黒き藥師と久遠の花【完】
 いずみが今にも消え入りそうな声で尋ねてくる。
 
 やっぱり傷つけてしまったと、みなもは眉根を寄せた。

「そうだよ。そこに書いたことが俺の願い……本心だよ」

 どうにかして自分の願いを、直接いずみに伝えたかった。
 そのために、ずっと我慢してここへ居続けた。
 自分を犠牲にしてでも、姉を傷つけることになっても――。

 いずみは手を震わせながらソファーの上に手紙を置くと、硬い表情のままみなもを見据えた。

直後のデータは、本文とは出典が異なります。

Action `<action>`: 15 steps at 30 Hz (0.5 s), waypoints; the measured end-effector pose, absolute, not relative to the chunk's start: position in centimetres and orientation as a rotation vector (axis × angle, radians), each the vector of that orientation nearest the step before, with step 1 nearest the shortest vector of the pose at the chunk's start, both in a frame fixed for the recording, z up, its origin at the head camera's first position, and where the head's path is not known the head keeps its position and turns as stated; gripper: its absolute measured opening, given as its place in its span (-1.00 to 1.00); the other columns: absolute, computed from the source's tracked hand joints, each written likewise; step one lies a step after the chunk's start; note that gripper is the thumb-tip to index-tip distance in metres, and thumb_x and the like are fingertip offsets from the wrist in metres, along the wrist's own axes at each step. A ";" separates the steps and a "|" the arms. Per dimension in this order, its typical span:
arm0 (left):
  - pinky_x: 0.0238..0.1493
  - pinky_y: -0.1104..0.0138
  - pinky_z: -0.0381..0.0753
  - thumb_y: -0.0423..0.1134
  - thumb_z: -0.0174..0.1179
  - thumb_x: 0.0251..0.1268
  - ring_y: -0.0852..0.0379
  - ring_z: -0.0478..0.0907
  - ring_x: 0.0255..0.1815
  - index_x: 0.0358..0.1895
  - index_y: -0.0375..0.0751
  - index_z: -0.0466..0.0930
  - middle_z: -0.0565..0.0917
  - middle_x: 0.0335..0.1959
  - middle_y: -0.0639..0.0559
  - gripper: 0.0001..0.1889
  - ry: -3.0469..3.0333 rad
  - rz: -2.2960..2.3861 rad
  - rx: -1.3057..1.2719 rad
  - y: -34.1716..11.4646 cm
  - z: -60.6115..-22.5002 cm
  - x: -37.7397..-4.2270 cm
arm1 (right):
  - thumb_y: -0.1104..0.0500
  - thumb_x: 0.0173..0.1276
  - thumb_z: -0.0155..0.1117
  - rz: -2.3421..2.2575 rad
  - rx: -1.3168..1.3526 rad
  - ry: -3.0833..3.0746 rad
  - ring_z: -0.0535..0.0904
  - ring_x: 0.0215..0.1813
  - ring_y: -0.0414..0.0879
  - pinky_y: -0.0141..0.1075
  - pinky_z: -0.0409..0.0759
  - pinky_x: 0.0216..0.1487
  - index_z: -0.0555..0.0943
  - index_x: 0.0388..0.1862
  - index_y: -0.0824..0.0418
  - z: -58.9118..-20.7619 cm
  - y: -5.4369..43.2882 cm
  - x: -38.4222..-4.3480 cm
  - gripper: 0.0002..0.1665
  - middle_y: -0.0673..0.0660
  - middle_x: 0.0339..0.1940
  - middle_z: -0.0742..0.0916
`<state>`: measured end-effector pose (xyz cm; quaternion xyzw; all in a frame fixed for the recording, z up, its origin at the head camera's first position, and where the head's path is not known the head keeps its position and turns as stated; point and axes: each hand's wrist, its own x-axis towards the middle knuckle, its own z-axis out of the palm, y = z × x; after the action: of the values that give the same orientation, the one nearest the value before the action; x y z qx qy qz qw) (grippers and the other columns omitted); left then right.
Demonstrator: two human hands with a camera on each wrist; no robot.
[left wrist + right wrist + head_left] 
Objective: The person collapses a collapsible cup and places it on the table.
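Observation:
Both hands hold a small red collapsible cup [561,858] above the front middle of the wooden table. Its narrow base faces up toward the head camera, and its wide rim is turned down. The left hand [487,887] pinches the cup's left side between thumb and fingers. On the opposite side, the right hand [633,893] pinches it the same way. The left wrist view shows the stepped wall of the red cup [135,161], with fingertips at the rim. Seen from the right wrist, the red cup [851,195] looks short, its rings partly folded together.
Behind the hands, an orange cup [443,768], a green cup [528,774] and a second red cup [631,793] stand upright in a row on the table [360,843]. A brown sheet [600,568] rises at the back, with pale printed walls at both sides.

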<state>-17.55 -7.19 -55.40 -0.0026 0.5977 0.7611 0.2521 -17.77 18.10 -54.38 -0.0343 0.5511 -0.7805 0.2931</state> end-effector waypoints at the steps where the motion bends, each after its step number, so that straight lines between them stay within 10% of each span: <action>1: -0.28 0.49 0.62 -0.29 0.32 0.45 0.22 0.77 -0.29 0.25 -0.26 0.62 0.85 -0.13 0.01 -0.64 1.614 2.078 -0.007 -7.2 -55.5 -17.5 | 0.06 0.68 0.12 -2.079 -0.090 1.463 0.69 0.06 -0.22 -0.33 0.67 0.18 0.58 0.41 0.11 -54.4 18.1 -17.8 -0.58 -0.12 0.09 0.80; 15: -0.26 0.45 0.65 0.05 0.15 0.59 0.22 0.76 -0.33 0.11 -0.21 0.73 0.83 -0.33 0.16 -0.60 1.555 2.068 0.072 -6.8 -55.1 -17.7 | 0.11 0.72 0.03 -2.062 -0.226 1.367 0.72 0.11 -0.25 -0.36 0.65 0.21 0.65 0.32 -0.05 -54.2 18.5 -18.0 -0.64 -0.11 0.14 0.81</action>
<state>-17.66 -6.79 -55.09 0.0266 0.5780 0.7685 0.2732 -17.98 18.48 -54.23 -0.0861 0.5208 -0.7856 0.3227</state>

「私は『久遠の花』。貴女の言いたいことは分かるわ。でも今の私はバルディグの王妃……毒を作ることを止める訳にはいかないの」


 揺れながらも凛とした姉の声を聞きながら、みなもは目を閉じる。

 自分は『守り葉』。人を癒す『久遠の花』を守る者。
 そして一族の血と、知識、技術を守る者。
 ただ人を傷つけるためだけに力を使わない、という一族の願いと誇りを守る者。

 自分の願いは、これ以上は毒作りをさせないこと。
 二度と同じことが起きないよう、いずみから知識や技術を奪うこと。

 最後の『守り葉』として、血の繋がりを優先する訳にはいかなかった。